Similar trends are buoying the bond market itself. This year is on pace to see around $6.5 trillion in bond issuance, according to data from the Securities Industry and Financial Markets Association. That would be the third-highest dollar value of issuance in history, close behind the $6.7 trillion issued in 2009 and also in 2003.
For much of this year, industry participants have worried that the flight to bonds has been overdone, and bond funds threatened to reach bubble proportions. Some fund management companies and broker-dealers have been trying to educate the public and at least push investors to diversify their bond holdings away from short- and intermediate-term bond mutual funds. Of particular concern is the many bond fund newcomers who don’t understand the risks inherent in bonds and view short- and intermediate-term bond funds as simply higher-yielding money market funds or alternatives to cash. These investors may be in for nasty surprises when interest rates eventually start to rise, causing bond values to fall.
Now, the Federal Reserve has essentially announced that it is seeking an ultra-low rate environment at least until June.

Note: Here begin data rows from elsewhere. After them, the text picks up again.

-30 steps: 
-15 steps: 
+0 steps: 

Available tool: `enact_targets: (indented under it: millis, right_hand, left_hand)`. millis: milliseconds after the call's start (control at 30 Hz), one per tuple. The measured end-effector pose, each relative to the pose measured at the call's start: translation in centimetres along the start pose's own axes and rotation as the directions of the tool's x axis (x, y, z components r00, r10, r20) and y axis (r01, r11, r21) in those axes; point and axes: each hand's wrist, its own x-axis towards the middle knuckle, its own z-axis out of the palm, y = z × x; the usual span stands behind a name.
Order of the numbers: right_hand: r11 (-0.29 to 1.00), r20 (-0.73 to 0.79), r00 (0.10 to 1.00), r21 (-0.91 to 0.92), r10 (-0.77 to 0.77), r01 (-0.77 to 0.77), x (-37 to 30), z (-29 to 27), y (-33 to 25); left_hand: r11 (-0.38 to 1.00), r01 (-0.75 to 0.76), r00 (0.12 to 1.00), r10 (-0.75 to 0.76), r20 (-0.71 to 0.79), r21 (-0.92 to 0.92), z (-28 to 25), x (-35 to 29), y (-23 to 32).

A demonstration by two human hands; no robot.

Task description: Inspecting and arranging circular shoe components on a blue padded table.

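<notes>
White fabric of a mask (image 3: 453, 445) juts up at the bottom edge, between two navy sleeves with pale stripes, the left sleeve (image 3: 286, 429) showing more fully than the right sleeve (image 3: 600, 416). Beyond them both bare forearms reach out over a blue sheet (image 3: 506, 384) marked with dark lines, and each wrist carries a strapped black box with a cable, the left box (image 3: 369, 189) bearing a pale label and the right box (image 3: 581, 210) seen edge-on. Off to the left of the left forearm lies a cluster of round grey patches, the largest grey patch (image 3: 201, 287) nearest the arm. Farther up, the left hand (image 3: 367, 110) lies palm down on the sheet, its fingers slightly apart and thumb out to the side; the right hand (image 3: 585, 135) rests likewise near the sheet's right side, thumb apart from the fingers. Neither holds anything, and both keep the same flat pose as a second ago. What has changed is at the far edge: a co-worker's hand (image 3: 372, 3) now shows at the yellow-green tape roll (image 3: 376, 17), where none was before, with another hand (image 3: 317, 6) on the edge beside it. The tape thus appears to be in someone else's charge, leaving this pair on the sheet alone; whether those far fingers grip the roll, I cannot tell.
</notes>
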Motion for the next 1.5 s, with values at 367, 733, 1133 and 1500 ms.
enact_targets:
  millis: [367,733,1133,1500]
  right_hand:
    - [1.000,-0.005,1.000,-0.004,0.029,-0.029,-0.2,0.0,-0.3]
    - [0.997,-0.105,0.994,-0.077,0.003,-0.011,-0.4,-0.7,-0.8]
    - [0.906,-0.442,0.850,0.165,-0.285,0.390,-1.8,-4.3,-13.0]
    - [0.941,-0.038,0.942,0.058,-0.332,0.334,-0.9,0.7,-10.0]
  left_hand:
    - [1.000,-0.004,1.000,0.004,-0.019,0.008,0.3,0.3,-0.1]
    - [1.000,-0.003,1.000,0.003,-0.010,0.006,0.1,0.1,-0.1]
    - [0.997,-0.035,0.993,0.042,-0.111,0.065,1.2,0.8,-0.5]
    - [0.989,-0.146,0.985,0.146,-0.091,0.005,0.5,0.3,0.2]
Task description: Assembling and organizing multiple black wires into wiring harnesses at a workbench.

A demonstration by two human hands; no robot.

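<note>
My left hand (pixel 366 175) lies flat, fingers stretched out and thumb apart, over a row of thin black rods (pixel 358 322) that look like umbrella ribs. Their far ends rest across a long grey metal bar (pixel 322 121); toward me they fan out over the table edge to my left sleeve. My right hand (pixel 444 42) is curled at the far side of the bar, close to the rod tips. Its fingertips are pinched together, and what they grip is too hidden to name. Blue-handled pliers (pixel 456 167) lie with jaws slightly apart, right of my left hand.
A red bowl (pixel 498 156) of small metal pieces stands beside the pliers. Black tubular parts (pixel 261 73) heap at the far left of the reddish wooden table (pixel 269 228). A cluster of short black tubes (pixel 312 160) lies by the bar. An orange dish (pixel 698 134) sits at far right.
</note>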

Whatever else it may do, the quantitative easing will only reinforces the trends that have been driving massive flows of capital into bond funds, and extend these trends through the first half of 2011 (and possibly beyond). The ravenous demand for bond funds will continue for a while.
The downside is that this all may bring greater numbers of relatively inexperienced investors into bond funds, setting them up for disappointment when the economy strengthens and rates start to creep upward. The investment industry will certainly make more efforts to educate investors about bond fund risks. But given the history of investing, we expect that eventually many bond fund holders will face an unpleasant reckoning. When that – and the start of rate hikes—will come is anyone’s guess.
Strategic Insight, an Asset International company, is a leading research firm for the mutual fund and wealth management industry, providing clients with in-depth studies, consultation, and electronic decision support systems. Strategic Insight assists over 250 firms worldwide, including the largest U.S. mutual fund companies. Visit us at www.SIonline.com.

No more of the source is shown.